Work with geospatial data in Bigtable
This page describes how to store and query geospatial data in Bigtable using the GoogleSQL geography functions. Geospatial data include geometrical representations of the Earth's surface in the form of points, lines, and polygons. You can group these entities into collections to track locations, routes, or other areas of interest.
Basic operations
The dedicated GoogleSQLgeography functions
lets Bigtable optimize your database performance for geospatial
calculations and query times. In the basic usage examples, we use a
tourist_points_of_interest table with one column family called poi_data.
| poi_data | |||
|---|---|---|---|
| row key | name | location | |
| p1 | Eiffel Tower | POINT(2.2945 48.8584) |
Write geography data
To write geospatial data to Bigtable
columns, you need to provide string representations of geography entities in
the GeoJSON or
Well-Known Text (WKT)
formats. Bigtable stores the underlying data as raw bytes, so you can provide
any mix of entities in a single column (such as Points,
LineStrings, Polygons, MultiPoints, MultiLineStrings, or MultiPolygons).

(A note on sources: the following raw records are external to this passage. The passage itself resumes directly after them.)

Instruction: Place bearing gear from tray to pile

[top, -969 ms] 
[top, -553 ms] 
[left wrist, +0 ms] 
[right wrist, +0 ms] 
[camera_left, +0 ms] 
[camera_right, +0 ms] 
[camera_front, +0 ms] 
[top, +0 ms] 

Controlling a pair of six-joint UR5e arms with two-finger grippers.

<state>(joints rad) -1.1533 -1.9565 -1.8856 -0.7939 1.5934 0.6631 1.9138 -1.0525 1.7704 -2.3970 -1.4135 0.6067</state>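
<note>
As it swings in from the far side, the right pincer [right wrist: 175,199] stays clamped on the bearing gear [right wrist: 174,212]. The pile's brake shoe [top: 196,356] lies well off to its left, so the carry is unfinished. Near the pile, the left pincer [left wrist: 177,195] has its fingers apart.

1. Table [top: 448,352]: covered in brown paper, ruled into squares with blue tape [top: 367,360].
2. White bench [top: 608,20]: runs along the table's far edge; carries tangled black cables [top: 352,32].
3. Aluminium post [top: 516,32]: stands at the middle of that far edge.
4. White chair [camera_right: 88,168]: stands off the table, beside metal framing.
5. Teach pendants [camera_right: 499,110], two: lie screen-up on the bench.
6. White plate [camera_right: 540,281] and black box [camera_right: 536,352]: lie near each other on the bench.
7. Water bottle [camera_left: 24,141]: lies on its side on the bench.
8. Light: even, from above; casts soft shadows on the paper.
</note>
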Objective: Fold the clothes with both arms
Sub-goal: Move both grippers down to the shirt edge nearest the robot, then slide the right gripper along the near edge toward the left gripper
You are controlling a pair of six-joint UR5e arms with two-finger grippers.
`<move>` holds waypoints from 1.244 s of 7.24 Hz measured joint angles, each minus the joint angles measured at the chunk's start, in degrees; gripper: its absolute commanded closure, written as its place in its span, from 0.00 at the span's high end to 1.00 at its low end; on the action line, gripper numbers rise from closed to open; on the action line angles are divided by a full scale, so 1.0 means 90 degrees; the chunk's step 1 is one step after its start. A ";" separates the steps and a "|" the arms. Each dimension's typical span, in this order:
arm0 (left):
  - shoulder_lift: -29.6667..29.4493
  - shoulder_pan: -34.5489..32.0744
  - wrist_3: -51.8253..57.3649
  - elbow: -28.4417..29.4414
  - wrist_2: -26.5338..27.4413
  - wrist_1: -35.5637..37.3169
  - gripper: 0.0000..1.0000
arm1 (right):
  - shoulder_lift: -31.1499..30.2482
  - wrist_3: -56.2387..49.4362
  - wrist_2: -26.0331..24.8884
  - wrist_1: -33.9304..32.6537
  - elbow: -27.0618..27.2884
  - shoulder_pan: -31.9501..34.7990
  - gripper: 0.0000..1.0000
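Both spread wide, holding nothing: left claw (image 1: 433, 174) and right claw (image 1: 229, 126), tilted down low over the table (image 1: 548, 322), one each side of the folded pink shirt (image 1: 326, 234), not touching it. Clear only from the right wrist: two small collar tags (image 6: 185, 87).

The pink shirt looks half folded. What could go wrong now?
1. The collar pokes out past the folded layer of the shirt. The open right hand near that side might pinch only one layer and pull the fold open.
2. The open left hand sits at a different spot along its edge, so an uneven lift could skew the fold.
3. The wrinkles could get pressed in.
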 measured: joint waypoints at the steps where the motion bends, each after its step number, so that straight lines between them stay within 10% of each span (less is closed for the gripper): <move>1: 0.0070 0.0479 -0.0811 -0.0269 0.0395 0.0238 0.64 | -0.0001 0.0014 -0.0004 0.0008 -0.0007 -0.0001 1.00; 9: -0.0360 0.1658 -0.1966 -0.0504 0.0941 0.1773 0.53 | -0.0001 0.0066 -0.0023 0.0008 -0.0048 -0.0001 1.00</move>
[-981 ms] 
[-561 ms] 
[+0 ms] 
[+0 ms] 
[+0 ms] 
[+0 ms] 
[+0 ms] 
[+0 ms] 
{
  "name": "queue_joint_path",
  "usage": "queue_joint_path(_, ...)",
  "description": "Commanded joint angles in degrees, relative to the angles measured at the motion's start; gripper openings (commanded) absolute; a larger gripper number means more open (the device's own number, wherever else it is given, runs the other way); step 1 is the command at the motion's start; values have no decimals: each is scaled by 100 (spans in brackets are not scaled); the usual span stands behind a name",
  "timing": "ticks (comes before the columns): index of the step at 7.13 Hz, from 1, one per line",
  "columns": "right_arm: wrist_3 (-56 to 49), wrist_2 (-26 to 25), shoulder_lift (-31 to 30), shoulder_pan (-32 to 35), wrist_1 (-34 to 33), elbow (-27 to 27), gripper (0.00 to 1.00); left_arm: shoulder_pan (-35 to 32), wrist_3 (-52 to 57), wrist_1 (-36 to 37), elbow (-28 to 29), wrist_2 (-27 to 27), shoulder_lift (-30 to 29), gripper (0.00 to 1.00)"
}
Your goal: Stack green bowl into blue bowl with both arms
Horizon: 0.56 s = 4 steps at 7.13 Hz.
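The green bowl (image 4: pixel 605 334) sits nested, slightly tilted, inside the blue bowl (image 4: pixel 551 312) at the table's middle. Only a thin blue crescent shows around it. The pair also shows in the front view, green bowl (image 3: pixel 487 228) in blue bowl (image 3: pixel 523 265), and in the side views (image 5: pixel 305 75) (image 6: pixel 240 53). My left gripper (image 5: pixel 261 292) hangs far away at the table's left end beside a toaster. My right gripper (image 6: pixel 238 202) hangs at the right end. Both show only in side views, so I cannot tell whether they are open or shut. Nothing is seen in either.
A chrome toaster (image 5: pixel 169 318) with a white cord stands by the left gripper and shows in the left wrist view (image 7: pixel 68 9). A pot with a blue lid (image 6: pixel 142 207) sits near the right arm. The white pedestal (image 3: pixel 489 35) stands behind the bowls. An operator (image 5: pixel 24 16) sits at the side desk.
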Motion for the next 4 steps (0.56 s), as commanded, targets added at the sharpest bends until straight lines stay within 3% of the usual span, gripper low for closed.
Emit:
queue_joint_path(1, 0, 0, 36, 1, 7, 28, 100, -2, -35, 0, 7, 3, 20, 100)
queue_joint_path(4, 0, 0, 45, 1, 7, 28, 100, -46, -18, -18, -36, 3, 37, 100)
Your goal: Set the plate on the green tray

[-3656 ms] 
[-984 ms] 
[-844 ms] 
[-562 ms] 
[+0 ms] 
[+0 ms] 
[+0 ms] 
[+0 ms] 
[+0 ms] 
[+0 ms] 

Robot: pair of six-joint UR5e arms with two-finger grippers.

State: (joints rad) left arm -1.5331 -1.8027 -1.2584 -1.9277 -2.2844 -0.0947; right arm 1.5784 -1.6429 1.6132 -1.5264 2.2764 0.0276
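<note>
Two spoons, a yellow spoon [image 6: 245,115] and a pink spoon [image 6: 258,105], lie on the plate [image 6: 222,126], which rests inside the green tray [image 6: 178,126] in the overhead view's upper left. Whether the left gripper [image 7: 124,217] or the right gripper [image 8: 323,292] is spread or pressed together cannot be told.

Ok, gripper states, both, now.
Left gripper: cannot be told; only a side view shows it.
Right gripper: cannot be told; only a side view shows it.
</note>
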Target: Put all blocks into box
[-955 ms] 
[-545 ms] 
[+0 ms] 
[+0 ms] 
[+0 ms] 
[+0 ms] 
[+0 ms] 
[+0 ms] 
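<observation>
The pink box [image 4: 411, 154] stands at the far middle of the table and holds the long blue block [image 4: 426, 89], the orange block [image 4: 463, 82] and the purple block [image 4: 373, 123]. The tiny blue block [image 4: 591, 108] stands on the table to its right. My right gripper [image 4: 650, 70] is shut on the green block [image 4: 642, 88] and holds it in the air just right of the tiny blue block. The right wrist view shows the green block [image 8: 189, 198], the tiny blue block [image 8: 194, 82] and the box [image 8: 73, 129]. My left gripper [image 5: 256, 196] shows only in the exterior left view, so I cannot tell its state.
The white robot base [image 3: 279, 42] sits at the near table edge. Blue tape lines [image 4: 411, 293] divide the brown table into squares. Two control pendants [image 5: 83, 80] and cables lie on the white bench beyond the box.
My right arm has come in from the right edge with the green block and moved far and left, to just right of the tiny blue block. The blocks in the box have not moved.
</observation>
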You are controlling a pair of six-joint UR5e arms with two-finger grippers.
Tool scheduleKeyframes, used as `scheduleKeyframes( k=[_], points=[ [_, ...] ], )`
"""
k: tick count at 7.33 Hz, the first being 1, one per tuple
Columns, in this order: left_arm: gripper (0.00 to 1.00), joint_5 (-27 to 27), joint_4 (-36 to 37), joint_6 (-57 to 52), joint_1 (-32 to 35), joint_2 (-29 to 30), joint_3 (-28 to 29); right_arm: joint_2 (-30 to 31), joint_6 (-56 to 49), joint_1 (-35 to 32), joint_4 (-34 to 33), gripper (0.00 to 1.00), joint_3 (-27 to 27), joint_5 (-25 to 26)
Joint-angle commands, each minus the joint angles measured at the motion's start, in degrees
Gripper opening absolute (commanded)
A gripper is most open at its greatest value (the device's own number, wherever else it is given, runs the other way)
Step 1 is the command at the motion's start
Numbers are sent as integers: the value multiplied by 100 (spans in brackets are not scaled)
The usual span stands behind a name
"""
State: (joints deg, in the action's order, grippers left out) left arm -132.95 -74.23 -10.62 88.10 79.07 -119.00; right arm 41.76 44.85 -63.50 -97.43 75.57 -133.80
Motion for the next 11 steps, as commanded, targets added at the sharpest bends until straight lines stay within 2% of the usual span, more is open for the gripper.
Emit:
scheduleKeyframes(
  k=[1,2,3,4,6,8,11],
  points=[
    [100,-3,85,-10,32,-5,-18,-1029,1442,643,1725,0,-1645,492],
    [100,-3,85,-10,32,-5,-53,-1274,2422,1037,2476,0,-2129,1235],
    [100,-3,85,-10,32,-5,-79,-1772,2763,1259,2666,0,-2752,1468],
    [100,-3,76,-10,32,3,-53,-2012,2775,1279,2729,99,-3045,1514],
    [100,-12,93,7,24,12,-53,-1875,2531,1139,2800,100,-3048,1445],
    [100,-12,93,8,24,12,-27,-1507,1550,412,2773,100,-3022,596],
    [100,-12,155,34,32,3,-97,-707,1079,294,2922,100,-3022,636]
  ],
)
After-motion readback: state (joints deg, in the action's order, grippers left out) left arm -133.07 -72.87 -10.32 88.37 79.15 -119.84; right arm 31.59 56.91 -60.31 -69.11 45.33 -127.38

The type of geospatial entity you provide is important at query time because you need
to use the appropriate geography function to interpret the data.
For example, to add some attractions to the tourist_points_of_interest table,
you can use the cbt CLI tool like so:
- With WKT:
cbt set tourist_points_of_interest p2 poi_data:name='Louvre Museum' cbt set tourist_points_of_interest p2 poi_data:location='POINT(2.3376 48.8611)' cbt set tourist_points_of_interest p3 poi_data:name='Place Charles de Gaulle' cbt set tourist_points_of_interest p3 poi_data:location='POLYGON(2.2941 48.8733, 2.2941 48.8742, 2.2957 48.8742, 2.2958 48.8732, 2.2941 48.8733)'
- With GeoJSON:
cbt set tourist_points_of_interest p2 poi_data:name='Louvre Museum' cbt set tourist_points_of_interest p2 poi_data:location='{"type": "Point", "coordinates": [2.3376, 48.8611]}' cbt set tourist_points_of_interest p3 poi_data:name='Place Charles de Gaulle' cbt set tourist_points_of_interest p3 poi_data:location='{"type": "Polygon", "coordinates": [[ [2.2941, 48.8733], [2.2941, 48.8742], [2.2957, 48.8742], [2.2958, 48.8732], [2.2941, 48.8733] ]] }'
Query geography data
You can query the tourist_points_of_interest table with GoogleSQL in
Bigtable Studio and
filter the results with
geography functions.
For example, to find all tourist attractions within 1500 meters of Trocadéro,
you can use the
ST_DWITHIN
function:
SELECT _key, poi_data['name'], poi_data['location']
FROM points_of_interest
WHERE ST_DWITHIN(CAST(poi_data['location'] AS STRING), ST_GEOGPOINT(2.2874, 48.86322), 1500);
The result would be similar to the following:

The location column shows the original textual representation of the
data provided in the write operation, but Bigtable stores it as bytes.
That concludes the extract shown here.